— Aim of the task —
Count the lines in the data below that have "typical" in them, and reply with only that number.

(Recorded data)

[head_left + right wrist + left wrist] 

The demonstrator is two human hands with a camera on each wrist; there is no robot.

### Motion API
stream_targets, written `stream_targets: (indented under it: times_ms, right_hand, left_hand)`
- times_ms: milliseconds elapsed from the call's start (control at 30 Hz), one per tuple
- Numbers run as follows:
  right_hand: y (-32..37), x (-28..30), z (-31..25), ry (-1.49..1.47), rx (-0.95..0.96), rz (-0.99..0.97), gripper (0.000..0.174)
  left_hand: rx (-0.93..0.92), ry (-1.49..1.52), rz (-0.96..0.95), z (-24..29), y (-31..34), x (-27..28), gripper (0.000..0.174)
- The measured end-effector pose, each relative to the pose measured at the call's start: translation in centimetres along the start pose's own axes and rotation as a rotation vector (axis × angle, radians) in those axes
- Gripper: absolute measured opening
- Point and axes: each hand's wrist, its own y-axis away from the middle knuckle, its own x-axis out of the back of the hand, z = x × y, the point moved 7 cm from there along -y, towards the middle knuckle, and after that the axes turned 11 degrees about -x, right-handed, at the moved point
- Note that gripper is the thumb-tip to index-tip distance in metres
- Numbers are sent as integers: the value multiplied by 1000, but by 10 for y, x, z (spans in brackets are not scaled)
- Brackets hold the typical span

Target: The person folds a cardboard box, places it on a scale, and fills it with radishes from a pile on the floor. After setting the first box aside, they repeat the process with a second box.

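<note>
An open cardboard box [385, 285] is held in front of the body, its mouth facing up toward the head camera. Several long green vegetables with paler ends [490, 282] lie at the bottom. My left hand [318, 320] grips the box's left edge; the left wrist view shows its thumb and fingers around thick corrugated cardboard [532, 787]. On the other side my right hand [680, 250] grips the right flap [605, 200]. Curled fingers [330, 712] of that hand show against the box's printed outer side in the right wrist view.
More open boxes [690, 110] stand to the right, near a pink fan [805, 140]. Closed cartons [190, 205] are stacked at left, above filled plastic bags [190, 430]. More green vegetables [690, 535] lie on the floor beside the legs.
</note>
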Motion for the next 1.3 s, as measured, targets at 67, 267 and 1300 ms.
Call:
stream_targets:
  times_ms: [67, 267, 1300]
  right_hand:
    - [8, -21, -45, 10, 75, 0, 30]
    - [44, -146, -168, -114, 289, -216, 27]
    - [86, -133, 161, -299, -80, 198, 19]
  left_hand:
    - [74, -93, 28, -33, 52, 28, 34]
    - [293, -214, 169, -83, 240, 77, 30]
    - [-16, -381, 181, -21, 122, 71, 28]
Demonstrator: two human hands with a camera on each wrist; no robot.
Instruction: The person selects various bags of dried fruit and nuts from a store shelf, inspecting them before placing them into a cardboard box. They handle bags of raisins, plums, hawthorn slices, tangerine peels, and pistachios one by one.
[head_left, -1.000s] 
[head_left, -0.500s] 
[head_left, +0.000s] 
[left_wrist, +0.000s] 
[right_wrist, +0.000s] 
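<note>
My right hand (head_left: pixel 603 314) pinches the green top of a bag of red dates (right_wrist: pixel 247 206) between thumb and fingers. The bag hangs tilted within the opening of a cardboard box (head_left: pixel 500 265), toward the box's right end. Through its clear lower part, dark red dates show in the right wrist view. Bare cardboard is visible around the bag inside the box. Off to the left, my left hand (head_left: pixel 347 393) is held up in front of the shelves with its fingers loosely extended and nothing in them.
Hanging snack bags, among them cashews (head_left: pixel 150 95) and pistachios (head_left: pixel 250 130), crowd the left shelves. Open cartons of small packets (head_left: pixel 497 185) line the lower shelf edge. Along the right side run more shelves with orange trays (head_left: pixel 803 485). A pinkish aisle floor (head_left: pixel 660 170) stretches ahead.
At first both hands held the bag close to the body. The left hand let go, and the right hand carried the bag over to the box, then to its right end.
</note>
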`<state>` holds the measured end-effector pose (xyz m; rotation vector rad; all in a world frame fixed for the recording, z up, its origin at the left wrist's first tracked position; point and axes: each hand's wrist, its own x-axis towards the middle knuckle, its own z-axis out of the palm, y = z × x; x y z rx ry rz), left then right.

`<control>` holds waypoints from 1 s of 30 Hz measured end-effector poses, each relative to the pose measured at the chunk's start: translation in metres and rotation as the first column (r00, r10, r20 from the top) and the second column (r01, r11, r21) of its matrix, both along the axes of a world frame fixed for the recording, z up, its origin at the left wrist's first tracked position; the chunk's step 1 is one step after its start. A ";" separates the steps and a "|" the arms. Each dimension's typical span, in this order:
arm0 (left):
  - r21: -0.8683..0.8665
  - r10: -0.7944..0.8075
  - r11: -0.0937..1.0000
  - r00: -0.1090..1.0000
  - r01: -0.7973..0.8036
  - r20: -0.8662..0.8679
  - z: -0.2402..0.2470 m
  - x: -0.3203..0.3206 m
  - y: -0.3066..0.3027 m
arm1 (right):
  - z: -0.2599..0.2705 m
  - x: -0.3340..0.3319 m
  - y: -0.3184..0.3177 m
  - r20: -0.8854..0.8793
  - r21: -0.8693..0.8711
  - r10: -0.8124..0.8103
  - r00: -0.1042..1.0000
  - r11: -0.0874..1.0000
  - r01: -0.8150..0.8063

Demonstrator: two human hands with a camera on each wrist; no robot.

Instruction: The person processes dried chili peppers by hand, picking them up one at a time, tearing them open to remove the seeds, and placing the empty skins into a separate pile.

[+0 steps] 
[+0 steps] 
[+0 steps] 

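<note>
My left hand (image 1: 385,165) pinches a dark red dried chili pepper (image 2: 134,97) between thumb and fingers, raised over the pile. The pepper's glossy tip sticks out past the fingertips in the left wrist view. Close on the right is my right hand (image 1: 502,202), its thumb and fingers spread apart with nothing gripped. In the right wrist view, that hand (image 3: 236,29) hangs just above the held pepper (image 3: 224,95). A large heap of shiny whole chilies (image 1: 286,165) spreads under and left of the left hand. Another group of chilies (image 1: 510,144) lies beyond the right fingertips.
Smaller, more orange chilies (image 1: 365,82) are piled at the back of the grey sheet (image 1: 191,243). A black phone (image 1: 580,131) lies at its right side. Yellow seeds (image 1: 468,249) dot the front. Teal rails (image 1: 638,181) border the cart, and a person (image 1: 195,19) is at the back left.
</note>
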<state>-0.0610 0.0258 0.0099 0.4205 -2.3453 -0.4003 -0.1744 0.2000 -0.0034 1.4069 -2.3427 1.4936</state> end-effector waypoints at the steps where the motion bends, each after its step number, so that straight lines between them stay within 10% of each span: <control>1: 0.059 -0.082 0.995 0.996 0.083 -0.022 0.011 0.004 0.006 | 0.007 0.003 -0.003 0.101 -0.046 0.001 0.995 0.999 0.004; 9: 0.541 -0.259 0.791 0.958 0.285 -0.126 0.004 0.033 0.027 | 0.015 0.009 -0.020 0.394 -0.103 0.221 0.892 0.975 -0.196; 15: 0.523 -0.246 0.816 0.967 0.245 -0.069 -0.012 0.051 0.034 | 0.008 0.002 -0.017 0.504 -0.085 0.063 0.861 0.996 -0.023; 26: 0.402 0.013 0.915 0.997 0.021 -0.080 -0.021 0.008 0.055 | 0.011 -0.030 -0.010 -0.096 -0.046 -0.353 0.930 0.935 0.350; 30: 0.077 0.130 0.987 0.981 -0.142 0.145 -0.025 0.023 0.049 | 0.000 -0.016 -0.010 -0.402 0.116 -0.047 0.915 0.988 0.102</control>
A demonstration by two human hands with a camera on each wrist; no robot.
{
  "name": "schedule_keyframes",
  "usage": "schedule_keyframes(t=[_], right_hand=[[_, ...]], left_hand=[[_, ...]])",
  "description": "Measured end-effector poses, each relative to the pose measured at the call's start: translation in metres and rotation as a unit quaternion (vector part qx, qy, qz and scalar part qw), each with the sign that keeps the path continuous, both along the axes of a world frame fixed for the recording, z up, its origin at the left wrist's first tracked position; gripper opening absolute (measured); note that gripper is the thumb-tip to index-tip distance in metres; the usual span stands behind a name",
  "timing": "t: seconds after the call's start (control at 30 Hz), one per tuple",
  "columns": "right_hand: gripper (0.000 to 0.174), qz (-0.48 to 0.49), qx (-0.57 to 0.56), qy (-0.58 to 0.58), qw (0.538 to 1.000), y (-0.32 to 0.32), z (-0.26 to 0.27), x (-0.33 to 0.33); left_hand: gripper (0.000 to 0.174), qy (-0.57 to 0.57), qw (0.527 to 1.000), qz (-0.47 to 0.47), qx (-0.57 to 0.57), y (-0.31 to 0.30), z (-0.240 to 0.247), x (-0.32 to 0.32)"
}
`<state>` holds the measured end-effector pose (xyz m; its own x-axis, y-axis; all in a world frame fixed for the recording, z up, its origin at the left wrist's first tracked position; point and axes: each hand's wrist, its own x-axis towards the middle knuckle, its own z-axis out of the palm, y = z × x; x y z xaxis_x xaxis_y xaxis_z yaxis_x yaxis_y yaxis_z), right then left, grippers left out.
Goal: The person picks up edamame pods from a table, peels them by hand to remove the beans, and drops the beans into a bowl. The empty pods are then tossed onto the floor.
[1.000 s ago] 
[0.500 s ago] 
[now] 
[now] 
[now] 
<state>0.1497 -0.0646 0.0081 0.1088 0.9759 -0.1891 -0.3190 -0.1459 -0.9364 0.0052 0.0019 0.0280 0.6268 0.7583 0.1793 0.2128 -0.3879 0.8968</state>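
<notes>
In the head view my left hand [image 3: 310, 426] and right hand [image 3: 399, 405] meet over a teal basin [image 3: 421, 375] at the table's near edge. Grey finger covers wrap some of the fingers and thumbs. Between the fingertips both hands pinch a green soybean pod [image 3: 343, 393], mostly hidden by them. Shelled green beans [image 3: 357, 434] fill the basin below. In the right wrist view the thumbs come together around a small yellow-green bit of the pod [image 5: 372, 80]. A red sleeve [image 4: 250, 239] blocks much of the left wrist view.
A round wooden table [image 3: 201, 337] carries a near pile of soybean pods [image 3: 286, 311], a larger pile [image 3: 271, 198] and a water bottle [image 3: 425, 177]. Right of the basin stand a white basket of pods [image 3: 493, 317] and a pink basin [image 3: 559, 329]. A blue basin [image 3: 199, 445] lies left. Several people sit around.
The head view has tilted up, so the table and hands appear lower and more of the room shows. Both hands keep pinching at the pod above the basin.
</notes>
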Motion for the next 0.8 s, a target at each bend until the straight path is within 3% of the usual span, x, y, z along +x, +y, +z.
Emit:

— Your solution —
2